In many ways I’m a failed mystic. I am too extroverted to not feel threatened by silence and solitude. I’m too undisciplined to make contemplative prayer a daily routine. Even my other spiritual-routines (i.e. Bible reading, intercessory prayer, book reviews, etc.) are things that I feel I need to vary fairly often because I get bored and listless with mundane practices. Don’t get me wrong, I want to be a better pray-er and have depth in my spiritual life; I want to know God better and be filled up with the Spirit’s presence. I know dailiness is the way to do it, but I tend to try on different spiritual practices the way my kids try on temporary tattoos.
Carl McColman has written a book for people like me, who feel the call to the contemplative life but have had too many false starts to really make a go of it. In Answering the Contemplative Call, he invites his readers into a life of prayer shaped by the Christian mystics. He does occasionally refer to other faith traditions and religious mystics, but in the main, remains Christocentric in his mystical theology.

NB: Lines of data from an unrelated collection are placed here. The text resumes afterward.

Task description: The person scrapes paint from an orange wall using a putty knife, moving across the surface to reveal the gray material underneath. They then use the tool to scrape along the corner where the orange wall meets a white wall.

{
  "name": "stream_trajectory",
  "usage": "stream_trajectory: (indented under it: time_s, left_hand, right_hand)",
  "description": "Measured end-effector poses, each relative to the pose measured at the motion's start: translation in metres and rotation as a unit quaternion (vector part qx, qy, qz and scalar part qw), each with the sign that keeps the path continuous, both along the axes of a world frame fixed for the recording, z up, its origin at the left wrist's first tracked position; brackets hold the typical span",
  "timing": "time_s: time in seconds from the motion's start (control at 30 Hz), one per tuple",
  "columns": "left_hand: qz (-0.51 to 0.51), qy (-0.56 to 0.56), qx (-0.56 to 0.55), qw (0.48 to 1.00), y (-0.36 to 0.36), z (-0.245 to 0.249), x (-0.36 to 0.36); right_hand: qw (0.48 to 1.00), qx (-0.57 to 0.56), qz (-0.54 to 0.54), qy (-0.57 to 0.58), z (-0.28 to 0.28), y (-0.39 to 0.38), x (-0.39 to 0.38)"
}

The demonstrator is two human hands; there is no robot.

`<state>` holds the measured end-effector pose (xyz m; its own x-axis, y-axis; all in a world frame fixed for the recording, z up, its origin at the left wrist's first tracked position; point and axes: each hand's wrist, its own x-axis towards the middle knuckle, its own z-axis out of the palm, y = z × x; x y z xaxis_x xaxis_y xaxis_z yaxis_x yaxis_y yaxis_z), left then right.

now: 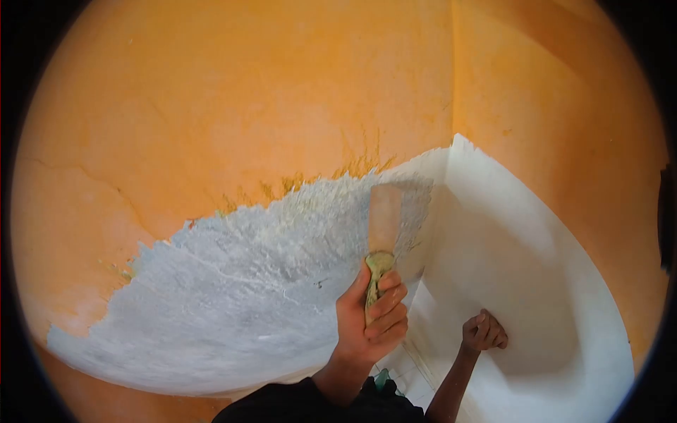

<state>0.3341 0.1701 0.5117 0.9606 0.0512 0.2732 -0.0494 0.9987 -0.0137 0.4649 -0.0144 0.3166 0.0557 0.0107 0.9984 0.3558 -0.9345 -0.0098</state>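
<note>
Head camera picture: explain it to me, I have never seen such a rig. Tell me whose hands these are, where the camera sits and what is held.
There is no machine here: a person works with two bare hands, and the one camera sits on that person's head, looking at them. Its wide lens bends the edges round. The surface is an orange wall that meets a side wall at a corner. A rough white coating covers its lower part; smoother white covers the side wall. The left hand grips the handle of a flat scraper, blade against the coating's upper edge. The right hand is a closed fist low by the side wall; whether it holds anything cannot be told. A dark sleeve shows at the bottom.
</note>
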Motion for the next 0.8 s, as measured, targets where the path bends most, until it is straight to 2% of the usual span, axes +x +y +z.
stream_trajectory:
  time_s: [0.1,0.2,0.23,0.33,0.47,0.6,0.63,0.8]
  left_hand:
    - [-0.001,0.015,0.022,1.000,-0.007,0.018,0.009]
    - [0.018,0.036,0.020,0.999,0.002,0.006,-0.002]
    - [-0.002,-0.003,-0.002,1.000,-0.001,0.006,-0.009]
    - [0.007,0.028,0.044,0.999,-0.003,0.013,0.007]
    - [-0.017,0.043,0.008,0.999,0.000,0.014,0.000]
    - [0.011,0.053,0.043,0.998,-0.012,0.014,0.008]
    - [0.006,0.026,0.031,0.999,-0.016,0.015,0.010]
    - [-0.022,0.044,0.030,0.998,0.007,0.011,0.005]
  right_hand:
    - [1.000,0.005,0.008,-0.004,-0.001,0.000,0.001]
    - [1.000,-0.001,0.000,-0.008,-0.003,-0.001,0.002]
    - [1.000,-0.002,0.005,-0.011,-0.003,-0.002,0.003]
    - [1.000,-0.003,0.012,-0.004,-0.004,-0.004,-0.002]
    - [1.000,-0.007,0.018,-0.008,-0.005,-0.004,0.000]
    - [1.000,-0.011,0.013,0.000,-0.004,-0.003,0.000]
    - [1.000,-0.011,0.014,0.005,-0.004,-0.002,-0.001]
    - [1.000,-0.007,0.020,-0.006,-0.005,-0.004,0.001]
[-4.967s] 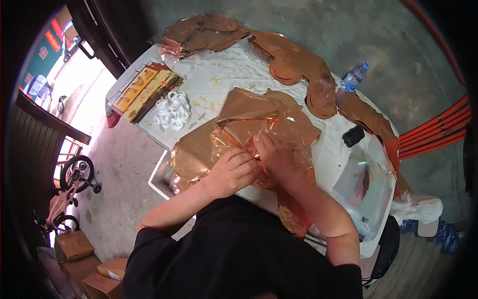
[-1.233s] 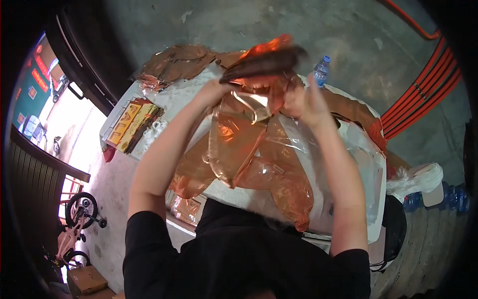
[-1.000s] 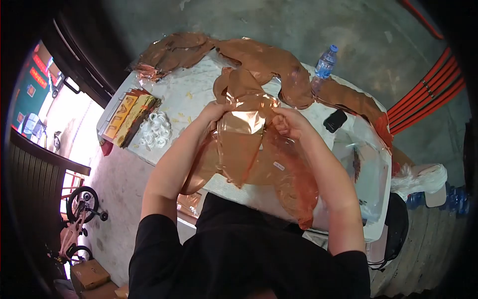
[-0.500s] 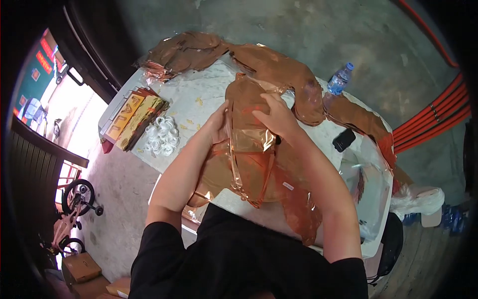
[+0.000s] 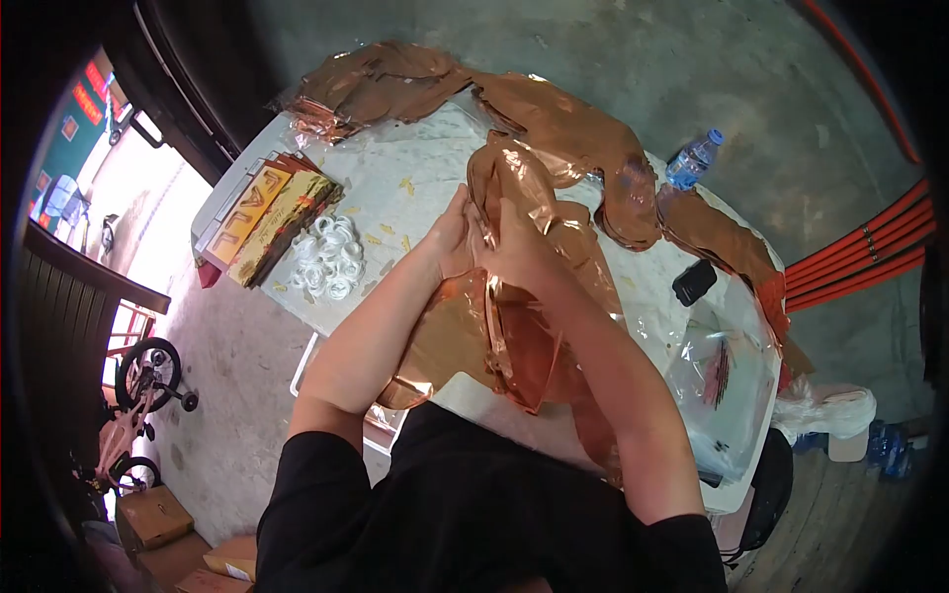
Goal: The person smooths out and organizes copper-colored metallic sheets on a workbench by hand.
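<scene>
- Left: printed packs (image 5: 265, 219) overlap in a row beside white coils (image 5: 329, 259), perhaps for tidiness.
- Middle: on the surface (image 5: 381, 163), copper foil (image 5: 524, 176) runs between the left hand (image 5: 451, 245), fingers nearly straight, and the facing right hand (image 5: 509, 249), fingers partly bent, seemingly steadying slippery film; whether either grips alone cannot be told.
- Right: a bottle (image 5: 694, 161) stands at the far edge, probably out of the way.
</scene>
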The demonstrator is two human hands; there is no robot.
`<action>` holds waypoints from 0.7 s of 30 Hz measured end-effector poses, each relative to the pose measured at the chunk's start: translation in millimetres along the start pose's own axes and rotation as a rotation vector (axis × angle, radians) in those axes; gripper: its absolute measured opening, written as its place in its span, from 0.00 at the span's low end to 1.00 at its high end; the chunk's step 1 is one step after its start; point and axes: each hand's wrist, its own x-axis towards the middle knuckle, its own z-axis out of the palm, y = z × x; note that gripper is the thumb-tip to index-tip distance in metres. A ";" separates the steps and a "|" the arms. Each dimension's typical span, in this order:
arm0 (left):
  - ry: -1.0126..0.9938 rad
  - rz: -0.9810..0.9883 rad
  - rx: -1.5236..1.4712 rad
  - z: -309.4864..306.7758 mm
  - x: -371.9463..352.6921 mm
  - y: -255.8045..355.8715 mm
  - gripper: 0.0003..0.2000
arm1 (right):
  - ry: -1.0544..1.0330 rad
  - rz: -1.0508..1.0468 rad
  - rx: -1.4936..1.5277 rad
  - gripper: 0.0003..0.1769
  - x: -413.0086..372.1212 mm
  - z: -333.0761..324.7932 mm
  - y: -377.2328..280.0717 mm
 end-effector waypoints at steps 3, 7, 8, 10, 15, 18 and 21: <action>-0.740 -0.136 -0.266 -5.5 1.2 1.7 0.33 | 0.118 0.001 0.312 0.31 2.9 2.3 12.1; -0.025 -0.090 0.037 -3.8 0.9 0.0 0.28 | 0.204 -0.084 0.613 0.27 5.4 -2.0 40.8; -0.041 -0.118 0.053 -4.1 1.5 0.2 0.27 | 0.152 -0.021 0.605 0.26 2.7 -9.1 40.6; -0.021 -0.124 0.037 -3.9 2.0 -0.9 0.26 | 0.102 0.038 0.596 0.26 -1.0 -21.6 37.6; -0.035 -0.120 0.027 -1.7 1.5 -0.8 0.26 | 0.133 0.176 0.978 0.26 -8.2 -41.5 31.5; -0.003 -0.105 0.023 0.5 -0.5 -1.6 0.24 | 0.186 0.181 1.047 0.25 -8.9 -44.2 41.5; -0.089 -0.148 -0.050 2.0 -3.3 -0.8 0.22 | 0.216 0.153 1.033 0.24 -12.7 -53.9 48.5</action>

His pages are littered with references to everyone from the Desert Fathers, Meister Eckhart, The Spanish Carmelites (Teresa of Avila and John of the Cross), English Mystics (Julian of Norwich, the Cloud of Unknowing author, Walter Hilton), Evelyn Underhill, Thomas Merton, Richard Rohr, etc. C.S. Lewis is also referenced a lot because McColman is a Christian and quoting Lewis is what we Christians do.
The book is organized into three sections. In the first section, McColman discusses what it means to recognize ‘the contemplative call.’ In part two he gives advice on how we can prepare for the journey into contemplative prayer. In the last section he paints a picture of what first steps into contemplation may look like.

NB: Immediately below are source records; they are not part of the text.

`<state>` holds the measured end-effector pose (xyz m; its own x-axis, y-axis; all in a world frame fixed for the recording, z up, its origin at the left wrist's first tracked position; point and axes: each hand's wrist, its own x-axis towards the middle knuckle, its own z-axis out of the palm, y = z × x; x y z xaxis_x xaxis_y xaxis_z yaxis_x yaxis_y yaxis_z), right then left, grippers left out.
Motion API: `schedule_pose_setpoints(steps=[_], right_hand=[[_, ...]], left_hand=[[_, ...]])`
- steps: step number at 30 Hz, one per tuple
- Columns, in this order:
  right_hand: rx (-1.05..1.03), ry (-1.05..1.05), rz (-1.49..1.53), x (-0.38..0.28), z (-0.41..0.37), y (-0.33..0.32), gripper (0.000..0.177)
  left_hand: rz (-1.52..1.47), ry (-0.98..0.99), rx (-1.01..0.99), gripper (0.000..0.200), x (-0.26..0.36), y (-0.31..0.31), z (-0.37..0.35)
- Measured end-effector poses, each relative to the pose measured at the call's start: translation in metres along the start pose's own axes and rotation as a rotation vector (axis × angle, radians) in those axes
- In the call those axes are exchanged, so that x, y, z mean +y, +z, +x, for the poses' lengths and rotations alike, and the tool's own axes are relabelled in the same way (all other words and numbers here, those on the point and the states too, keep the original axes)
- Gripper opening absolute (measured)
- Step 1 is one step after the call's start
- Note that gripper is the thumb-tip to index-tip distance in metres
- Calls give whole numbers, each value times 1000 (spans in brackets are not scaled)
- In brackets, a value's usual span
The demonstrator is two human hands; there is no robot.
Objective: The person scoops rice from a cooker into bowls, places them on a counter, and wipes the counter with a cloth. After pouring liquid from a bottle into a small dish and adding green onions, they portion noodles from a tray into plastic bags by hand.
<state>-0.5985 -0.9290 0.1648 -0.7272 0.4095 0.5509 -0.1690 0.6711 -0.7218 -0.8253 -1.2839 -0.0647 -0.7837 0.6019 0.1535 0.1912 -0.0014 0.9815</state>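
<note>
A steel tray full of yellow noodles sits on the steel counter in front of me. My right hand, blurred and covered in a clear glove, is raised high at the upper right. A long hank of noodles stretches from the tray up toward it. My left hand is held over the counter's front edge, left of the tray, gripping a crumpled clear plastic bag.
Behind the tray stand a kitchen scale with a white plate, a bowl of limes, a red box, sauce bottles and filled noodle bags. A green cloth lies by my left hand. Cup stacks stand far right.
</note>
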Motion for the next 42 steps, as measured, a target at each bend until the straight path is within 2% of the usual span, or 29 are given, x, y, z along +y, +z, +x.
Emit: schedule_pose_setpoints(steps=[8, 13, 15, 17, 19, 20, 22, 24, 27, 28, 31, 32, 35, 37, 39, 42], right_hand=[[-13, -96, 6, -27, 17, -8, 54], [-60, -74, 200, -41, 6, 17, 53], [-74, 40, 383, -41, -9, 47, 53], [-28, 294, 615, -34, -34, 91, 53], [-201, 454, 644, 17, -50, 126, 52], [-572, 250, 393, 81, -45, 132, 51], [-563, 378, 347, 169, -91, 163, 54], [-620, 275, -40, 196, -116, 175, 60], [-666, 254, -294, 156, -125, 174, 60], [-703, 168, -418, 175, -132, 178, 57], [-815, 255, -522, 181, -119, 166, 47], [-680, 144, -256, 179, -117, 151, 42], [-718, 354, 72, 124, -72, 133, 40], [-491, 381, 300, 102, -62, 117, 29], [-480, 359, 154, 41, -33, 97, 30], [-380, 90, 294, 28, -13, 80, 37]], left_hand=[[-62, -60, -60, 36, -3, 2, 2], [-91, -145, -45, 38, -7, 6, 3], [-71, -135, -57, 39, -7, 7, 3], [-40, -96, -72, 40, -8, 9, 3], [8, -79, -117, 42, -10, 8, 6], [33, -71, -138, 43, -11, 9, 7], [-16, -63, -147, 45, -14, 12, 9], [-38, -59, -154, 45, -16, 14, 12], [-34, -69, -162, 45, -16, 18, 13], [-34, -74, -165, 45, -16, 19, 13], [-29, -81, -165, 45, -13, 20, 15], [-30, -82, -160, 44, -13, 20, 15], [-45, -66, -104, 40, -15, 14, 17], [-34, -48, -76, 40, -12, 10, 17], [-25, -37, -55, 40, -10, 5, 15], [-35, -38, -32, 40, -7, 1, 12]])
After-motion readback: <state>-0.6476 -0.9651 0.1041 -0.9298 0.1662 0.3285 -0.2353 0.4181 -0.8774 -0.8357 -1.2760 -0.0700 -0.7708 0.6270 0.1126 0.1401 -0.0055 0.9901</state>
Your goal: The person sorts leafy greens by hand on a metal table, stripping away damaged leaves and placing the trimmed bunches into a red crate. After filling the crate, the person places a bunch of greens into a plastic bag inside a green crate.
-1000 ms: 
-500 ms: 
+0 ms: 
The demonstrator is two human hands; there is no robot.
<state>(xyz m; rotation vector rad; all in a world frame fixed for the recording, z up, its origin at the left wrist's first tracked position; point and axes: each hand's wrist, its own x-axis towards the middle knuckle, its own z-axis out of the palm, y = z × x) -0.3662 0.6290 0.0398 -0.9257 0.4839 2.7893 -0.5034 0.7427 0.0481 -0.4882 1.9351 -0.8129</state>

There is a lot about this book that I really liked. For one thing, I appreciate where McColman roots his insights in the Christian tradition. He delves into the major Christian texts of contemplative theology and commends them to readers. He doesn’t pretend that he says all that needs to be said about mysticism but points his readers towards some pretty great books. Yet he is also not afraid to criticize these masters for their sexism, neo-platonism, or bad theology. A deep experience of God does not entail that an author gets everything right and McColman calls people out.
Also I appreciated the balance he brings. While he explores briefly both the cataphatic and apophatic tradition, he doesn’t pit them against each other or try to suggest one is more holy or deeper than the other. He commends both. Similarly he also commends the practice of corporate worship to wanna-be-mystics who want to simply get away from people and spend time by their introverted selves in contemplation. McColman rightly points out that that will not do because for Christians to thrive and grow, private practice is not enough. We are formed in community. A third way where I find McColman balanced in his presentation, is he is careful to guard us from where mysticism can become escapism. By grounding his practice of contemplation in Christ, he keeps the focus of this work Incarnational and warns against spiritualities which attempt to escape embodiment.

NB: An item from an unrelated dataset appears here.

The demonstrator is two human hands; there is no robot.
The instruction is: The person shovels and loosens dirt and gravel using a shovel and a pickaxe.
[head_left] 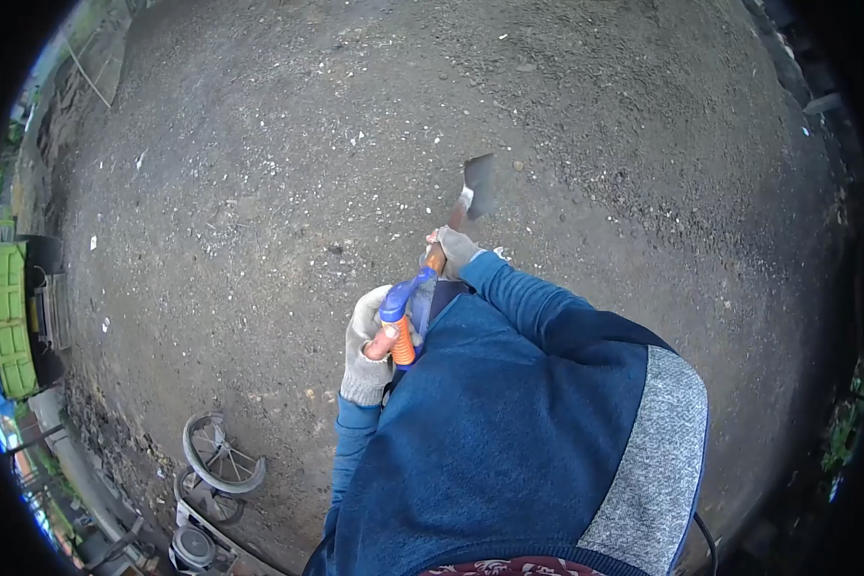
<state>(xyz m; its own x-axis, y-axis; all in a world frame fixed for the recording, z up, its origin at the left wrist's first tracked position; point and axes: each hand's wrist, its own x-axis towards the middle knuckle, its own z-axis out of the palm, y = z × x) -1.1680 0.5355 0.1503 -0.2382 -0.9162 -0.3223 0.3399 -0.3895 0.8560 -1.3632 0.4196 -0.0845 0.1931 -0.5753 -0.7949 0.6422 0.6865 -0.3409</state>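
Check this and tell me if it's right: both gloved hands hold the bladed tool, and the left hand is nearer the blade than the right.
Wrong hand: the head view shows the right hand nearer the blade, with the left hand back at the orange handle. Both gloved hands do hold the tool.

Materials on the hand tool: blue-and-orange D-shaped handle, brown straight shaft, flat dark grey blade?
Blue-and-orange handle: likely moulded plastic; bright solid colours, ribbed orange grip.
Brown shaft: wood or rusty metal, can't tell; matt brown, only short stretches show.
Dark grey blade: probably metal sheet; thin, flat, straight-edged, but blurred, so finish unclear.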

I also loved that his description of mysticism/contemplation includes both kenosis and theosis. Kenosis refers in theology to Christ’s self-emptying (as described in Philippians 2). McColman suggests that contemplation similarly calls us to empty ourselves so that we may have a fresh infilling of the Holy Spirit. Theosis describes the movement in the spiritual life where we are gradually transformed into the image of God and partake in his likeness. This is where contemplation (and the Christian life in general) ought to lead. McColman recognizes this. Kenosis and Theosis describe two important aspects of the Spiritual life. They are not in opposition but dovetail nicely.
All this being said, I remain suspicious of aspects of contemplative practice. I have no real qualms against centering prayer, silence and solitude, but my faith has been shaped by the Evangelical commitment to the Bible and the life of Christ. Where these practices (centering prayer et al.i) may be fruitful, I am wary of where they have been divorced from historic commitments of Christian belief. McColman is a religious ecumenist (as I hope am I) but I wonder if his mystical vision, in places, has lost some of it’s particular Christian shape and character (though clearly not all).
This is an introductory text so McColman does not try to say everything that needs to be said. I did find that this book made me hunger to enter deeper into my practice of prayer and I appreciated a number of insights I found here. I give it four out five stars.
I recieved this book for purpose of review via Speakeasy and have given you my honest opinions. Thank you for listening to me.